Telle une parade, se succèdent ainsi des miniatures, des paysages, des états d’âme. Après la magie du chant du rossignol et la tendresse des berceuses, l’atmosphère devient plus intense dans les cinq mélodies du recueil de Poulenc Banalités (sur des poèmes de Guillaume Apollinaire). Le lyrisme se mêle avec simplicité au drame profond comme aux échos d’un cabaret parisien : caractéristiques qui se retrouvent dans la dernière partie du programme consacrée à des Lieder de Liszt. Le sens du récit, charmeur, doux et riant bascule avec fluidité vers l’effroi et la peur, la tristesse et la résignation.
L’autre clé de l’expressivité dans ce duo tient en son pianiste, Mathieu Pordoy. Chef de chant à la carrière internationale, instrumentiste au toucher léger et délicat, il est le complice artistique de la chanteuse, épouse son souffle, ses émotions et exprime aussi son talent de soliste dans une pièce instrumentale ouvrant la partie consacrée à Liszt : Sonnetto Petrarca 104 .
Sabine Devieilhe contribue également à l’initiative Momentum créée par Barbara Hannigan (des solistes renommés soutenant de jeunes collègues dans la première étape de leur carrière). Elle invite ainsi la mezzo-soprano, ancienne élève du Pont Supérieur de Rennes, Mathilde Pajot (déjà repérée sur cette même scène pour Katia Kabanova) à partager le plateau avec elle. Convaincue, celle-ci déploie l’expressivité et l’homogénéité de sa tessiture avec des mediums et des graves bien soutenus, un vibrato maîtrisé, une voix au timbre rond et chaud, bien projetée. Le phrasé soutient la compréhension du texte à travers les deux mélodies et les deux Lieder choisis. Les nuances gagneront cependant à être encore plus diversifiées, notamment dans certains aigus un peu forts. Son interprétation de Die junge Nonne de Schubert (portrait d’une jeune nonne exaltée au destin tragique) est incarnée et émouvante. « Elle est formidable » dira Sabine Devieilhe à plusieurs reprises.

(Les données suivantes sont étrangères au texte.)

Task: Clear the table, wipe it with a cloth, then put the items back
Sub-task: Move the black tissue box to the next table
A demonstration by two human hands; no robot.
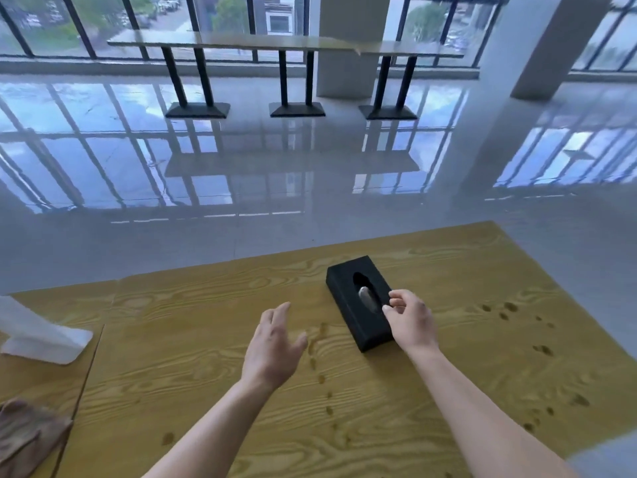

Ces artistes détiendraient-ils la clé du bonheur ? La réaction enthousiaste du public répond par l'affirmative. Avec générosité, trois bis sont offerts : le Duo des fleurs ainsi que deux petites plaisanteries musicales, "Le Poulailler" de l'opérette Schnock et une chanson de Petula Clark “A London (allons donc) pêcher la crevette”, liée à une anecdote que raconte avec humour Sabine Devieilhe.